Hice que me instalaran un teléfono, y la primera persona a la que llamé fue Ellen Dockerty, quien se mostró encantada de facilitarme la dirección de Sadie en Reno.
—También tengo el número de teléfono de la pensión donde se hospeda —dijo Ellen—. Si lo quieres.
Por supuesto que lo quería. Sin embargo, si lo tenía, tarde o temprano cedería a la tentación y llamaría. Algo me indicaba que sería un error.

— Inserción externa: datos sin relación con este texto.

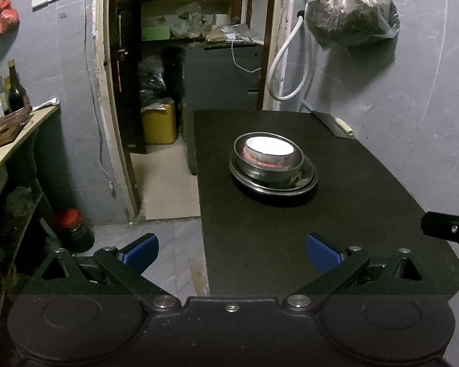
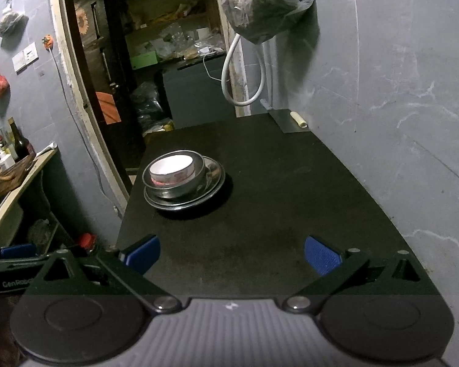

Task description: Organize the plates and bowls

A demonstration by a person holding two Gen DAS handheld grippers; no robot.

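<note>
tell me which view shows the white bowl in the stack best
The left wrist view: the white bowl sits nearer centre, its inside and red-patterned side clear within the steel bowl. The right wrist view shows it off to the left, at a slant.

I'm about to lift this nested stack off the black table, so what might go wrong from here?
1. The white ceramic bowl sits loose inside the steel bowl; tilting may slide it out.
2. The stack rests off-centre on the round steel plate, so lifting by the plate's rim could tip it.
3. The stack is nearer the black table's doorway-side edge; a nudge might push it off.
</note>
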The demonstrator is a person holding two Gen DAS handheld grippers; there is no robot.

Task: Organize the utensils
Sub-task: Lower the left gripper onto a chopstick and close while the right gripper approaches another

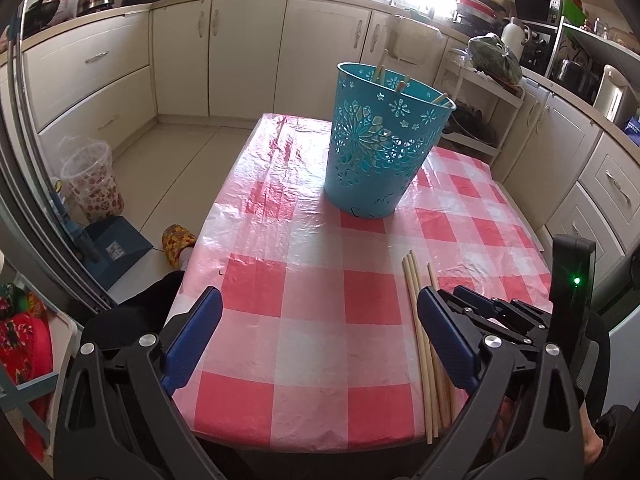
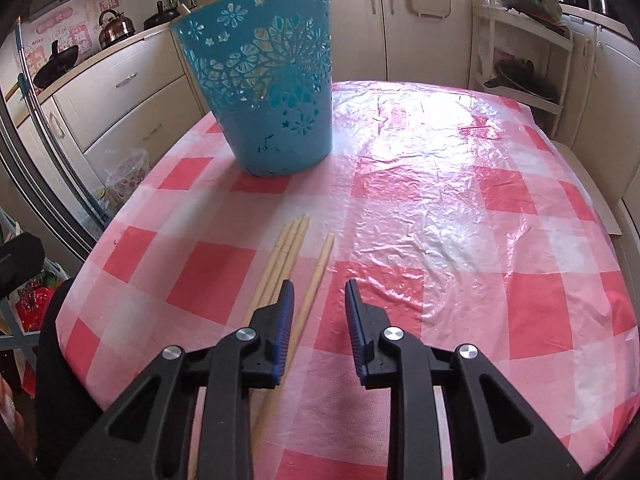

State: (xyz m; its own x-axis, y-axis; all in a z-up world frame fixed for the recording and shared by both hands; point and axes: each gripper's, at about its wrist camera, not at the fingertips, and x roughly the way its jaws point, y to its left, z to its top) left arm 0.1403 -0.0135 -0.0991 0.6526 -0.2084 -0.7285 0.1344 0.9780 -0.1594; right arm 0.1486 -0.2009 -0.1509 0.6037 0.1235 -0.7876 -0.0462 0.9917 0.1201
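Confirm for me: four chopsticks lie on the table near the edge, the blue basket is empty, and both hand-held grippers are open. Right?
One thing is wrong: the basket is not empty. The left wrist view shows a few chopstick ends sticking up above its rim. The rest stands: four chopsticks lie on the table, and the left hand-held gripper and right hand-held gripper are both open.

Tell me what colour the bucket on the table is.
The bucket is turquoise blue with floral cutouts; left wrist view.

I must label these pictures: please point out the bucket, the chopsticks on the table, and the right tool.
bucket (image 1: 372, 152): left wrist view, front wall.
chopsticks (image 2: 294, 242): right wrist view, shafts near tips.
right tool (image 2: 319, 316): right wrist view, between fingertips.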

—Con la dirección bastará.
Escribí una carta tan pronto como colgué, en un tono poco natural y artificialmente informal que detestaba pero que no sabía cómo superar. La maldita escoba continuaba entre nosotros. ¿Y si allí conocía a un viejo forrado que le pagaba todos los caprichos y se olvidaba por completo de mí? ¿No era posible? Sin duda ella sabría cómo complacerle; Sadie había aprendido con rapidez y era tan ágil en la cama como en la pista de baile. La vena celosa volvía a manifestarse, así que terminé la carta deprisa y corriendo, consciente de que probablemente sonaría lastimera, aunque no me importaba. Cualquier cosa para destruir la artificialidad y decir algo sincero.
Te echo de menos y lamento una barbaridad el modo en que dejamos las cosas. Ahora no sé cómo arreglarlo. Tengo un trabajo que hacer, y no estará acabado hasta la próxima primavera como mínimo. Quizá ni siquiera entonces, pero creo que sí. Espero que sí. Por favor, no me olvides. Te quiero, Sadie.
Firmé como George, lo cual parecía anular cualquier atisbo de sinceridad. Debajo añadí: «Por si quieres llamarme», y mi nuevo número de teléfono. Después fui andando hasta la Biblioteca Benbrook y eché la carta en el buzón de correos de enfrente. Por el momento, era lo mejor que podía hacer.